While we rejoiced when director Sofia Coppola won the best director award at Cannes for only the second time as a woman in 56 years, jury member and actress Jessica Chastain was quick to point out the bigger picture: we need real women’s lives depicted on screen by the bulk load. Chastain watched 20 films to judge the Cannes Film Festival and what struck her most was the awful way society sees women. It’s still a case of “Smurfette Syndrome”; we simply don’t have enough female storytellers out there bringing the lives of women to the big screen – and women we recognise at that. It is a huge deal, however far removed Hollywood may seem from our daily lives. Because we learn from art as human beings. And what do we do if we never see their real lives reflected?
— Ava DuVernay (@ava) May 29, 2017
Chastain – a long time, kick-ass advocate of women’s rights – used the Cannes post-ceremony press conference to make clear her feelings on the portrayal of women in the movies she saw. “This is the first time I’ve watched 20 films in 10 days, and I love movies. And the one thing I really took away from this experience is how the world views women from the female characters that were represented,” she said. “It was quite disturbing to me, to be honest – with some exceptions.”
Her comments were of note, especially since Coppola had just won, but let’s remember that it’s still an unusual victory; Cannes, alongside the industry in general, has a long way to go so they needn’t start clapping themselves on the back. Coppola was only the second woman ever to win that award in the festival’s 70-year history, and no woman of colour has ever won it. Only one woman director, Jane Campion, has won the Palme d’Or in the festival’s 70-year history, an insane statistic.

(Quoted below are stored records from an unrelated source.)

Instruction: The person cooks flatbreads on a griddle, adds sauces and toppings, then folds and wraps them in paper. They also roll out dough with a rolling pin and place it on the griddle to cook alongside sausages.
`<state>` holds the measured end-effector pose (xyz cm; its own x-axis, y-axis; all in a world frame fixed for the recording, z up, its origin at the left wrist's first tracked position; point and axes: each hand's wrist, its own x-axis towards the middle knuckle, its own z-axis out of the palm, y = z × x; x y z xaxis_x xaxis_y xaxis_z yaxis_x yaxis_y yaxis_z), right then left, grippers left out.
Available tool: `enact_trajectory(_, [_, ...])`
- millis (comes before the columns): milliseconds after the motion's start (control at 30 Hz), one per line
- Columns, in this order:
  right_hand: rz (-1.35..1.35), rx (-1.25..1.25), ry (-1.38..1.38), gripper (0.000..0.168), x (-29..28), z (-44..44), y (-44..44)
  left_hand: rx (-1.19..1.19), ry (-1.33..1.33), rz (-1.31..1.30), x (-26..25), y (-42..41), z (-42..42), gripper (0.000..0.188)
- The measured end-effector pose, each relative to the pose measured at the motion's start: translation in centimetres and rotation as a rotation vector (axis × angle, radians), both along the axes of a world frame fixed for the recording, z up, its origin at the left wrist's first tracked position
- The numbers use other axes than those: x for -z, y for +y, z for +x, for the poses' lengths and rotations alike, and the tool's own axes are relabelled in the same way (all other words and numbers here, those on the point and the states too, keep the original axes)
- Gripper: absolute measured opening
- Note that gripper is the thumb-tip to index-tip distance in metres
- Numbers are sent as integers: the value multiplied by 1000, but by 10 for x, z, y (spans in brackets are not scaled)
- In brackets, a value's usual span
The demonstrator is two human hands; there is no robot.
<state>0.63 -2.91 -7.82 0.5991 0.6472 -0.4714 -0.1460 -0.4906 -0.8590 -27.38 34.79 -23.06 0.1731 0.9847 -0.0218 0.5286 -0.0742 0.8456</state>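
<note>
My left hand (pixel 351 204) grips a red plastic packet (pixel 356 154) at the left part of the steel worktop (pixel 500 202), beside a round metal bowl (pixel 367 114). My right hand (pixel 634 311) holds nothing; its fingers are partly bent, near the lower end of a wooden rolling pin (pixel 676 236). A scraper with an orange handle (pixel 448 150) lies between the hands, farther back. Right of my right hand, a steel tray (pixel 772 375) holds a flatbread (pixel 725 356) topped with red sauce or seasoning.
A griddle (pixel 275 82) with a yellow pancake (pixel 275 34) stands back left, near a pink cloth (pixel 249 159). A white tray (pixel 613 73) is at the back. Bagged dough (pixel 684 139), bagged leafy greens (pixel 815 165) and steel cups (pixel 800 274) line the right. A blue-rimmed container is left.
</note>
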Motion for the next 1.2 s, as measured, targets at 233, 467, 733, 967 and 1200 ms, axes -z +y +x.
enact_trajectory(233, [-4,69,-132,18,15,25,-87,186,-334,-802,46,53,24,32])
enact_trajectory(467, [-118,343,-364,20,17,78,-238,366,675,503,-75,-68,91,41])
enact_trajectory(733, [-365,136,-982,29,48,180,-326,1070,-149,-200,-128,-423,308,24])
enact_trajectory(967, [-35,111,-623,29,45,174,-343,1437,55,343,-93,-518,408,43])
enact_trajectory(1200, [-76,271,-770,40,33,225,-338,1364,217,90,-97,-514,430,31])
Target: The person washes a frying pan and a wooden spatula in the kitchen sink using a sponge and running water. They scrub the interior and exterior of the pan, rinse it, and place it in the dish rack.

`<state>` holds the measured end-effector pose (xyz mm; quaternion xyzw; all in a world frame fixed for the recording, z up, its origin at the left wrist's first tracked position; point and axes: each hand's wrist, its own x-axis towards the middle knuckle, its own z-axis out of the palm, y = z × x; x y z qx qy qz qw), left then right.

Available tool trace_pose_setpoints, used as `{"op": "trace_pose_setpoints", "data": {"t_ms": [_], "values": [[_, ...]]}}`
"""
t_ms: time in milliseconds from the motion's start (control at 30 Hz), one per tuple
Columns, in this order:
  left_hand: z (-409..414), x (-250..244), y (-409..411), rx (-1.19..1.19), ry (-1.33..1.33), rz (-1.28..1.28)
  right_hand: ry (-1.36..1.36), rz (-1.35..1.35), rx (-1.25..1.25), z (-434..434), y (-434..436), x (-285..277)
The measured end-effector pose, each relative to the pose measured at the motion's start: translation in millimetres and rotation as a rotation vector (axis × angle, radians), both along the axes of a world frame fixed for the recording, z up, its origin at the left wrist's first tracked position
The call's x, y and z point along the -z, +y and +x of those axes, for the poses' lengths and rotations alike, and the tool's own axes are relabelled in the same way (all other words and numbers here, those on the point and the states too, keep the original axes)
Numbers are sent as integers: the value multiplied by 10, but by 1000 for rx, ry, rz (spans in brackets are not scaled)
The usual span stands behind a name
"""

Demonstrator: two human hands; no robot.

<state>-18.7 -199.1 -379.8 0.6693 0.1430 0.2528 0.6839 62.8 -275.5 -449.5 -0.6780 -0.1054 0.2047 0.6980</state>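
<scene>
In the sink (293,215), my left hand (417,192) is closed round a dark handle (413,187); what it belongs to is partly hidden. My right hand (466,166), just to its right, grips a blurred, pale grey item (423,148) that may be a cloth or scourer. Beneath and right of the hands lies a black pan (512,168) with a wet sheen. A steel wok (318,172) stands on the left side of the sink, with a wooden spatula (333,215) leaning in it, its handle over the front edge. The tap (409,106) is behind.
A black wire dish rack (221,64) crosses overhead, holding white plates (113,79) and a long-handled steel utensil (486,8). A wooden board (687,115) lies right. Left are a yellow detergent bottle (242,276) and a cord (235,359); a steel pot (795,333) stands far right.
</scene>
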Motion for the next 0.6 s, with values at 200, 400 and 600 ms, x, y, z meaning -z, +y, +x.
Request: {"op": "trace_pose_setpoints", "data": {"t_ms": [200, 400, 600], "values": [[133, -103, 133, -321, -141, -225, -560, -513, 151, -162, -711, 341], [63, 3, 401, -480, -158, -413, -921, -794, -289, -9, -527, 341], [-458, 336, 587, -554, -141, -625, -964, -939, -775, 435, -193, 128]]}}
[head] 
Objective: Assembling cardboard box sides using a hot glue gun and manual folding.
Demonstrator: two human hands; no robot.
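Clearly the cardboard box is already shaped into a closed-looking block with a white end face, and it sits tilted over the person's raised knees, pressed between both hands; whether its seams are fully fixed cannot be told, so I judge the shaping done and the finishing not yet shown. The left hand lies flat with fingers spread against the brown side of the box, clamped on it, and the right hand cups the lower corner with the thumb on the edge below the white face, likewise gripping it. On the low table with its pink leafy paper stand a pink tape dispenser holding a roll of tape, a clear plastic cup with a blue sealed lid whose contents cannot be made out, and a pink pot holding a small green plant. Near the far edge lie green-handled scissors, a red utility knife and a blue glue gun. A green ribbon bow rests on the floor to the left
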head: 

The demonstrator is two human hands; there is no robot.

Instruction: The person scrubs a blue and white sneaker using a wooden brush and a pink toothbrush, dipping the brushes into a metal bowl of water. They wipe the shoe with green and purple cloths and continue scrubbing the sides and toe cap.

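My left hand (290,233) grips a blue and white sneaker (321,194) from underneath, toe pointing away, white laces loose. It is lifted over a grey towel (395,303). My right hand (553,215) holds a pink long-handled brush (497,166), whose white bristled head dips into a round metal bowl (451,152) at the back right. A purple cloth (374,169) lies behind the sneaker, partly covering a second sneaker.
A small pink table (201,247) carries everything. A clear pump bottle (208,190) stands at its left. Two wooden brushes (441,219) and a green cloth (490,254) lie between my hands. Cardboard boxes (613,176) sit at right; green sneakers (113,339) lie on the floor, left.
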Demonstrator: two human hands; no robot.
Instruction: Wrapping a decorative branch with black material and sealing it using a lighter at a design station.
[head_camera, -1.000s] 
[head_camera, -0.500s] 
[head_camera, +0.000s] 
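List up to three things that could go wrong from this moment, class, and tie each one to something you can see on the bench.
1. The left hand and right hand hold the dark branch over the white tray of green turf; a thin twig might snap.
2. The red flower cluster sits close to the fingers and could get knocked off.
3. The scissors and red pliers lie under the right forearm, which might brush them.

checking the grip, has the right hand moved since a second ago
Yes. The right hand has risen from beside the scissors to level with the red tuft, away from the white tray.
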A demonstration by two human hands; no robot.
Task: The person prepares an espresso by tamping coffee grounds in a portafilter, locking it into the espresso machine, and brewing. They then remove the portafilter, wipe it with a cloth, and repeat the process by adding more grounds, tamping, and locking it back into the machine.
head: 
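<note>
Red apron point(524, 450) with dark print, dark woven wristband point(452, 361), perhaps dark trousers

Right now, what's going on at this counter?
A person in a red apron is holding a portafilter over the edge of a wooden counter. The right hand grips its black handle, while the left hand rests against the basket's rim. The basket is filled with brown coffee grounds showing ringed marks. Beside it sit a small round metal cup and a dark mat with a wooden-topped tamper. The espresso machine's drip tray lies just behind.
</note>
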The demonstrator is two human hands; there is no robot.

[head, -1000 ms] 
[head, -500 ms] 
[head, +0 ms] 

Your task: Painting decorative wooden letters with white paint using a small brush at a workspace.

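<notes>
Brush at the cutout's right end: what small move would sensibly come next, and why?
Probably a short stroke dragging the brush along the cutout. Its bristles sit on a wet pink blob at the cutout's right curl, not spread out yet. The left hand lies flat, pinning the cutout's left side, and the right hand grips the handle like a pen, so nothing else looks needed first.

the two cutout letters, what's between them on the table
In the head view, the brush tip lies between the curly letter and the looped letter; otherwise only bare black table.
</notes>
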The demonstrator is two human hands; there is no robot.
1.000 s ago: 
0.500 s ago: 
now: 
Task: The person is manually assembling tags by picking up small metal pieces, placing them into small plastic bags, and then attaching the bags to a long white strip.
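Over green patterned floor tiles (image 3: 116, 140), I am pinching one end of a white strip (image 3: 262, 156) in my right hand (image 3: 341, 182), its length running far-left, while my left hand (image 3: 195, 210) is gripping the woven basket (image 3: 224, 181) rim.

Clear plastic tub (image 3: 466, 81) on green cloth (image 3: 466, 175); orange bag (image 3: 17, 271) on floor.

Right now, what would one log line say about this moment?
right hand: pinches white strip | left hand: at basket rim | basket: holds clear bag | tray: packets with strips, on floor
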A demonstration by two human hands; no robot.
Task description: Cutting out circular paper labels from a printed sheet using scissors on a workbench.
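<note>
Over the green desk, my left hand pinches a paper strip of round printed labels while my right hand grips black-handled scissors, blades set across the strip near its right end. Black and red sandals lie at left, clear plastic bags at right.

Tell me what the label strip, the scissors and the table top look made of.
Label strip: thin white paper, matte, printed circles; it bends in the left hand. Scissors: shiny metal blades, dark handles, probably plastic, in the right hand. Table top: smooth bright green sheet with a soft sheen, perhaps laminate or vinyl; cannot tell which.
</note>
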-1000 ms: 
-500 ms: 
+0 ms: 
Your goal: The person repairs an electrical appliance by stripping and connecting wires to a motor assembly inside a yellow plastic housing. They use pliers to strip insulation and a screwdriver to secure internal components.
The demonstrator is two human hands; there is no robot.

Alongside Chastain, Nicole Kidman and Coppola herself used the festival to champion the call for women behind and in front of the camera.
“Everyone keeps saying, ‘Oh it’s so different now, it’s so different!’ It isn’t,” Kidman said at a Cannes press conference for The Beguiled. She’d been asked whether television was offering more freedom for women. In response, she delivered a blistering reply that silenced the room: “Only 4.2 percent of women directed the major motion pictures of 2016,” she said, citing a statistic from Women in Film. “There were 4,000 episodic television series, and only 183 women directed. So that there says it all. I think that’s really an important thing to say and keep saying.”
Coppola had previously put this issue into its simplest terms. “I just think, half the world is female,” she told, “so I just make what I want to see, and I feel there are other women out there that want to see a point of view closer to theirs.”
Chastain ended by saying this. “I hope when we include female storytellers they will be more like the women I know in my day-to-day life. They are proactive, have their own point of view and don’t just react to men around them,” she added.
Her comments struck me at a personal level. While writing a piece last week about the portrayal of those with disabilities on screen, as a partially disabled woman, I only found one woman I could truly resonate with – and even then her story acted as an arc for the male in the film. It’s so frustrating I could scream because film influences almost every aspect of my life and I’m not represented in it.
In modern society, I don’t – and we don’t – see things as they are on screen. Women across the world are crying out for change; we can only hope it doesn’t take another 56 years to get the ball rolling.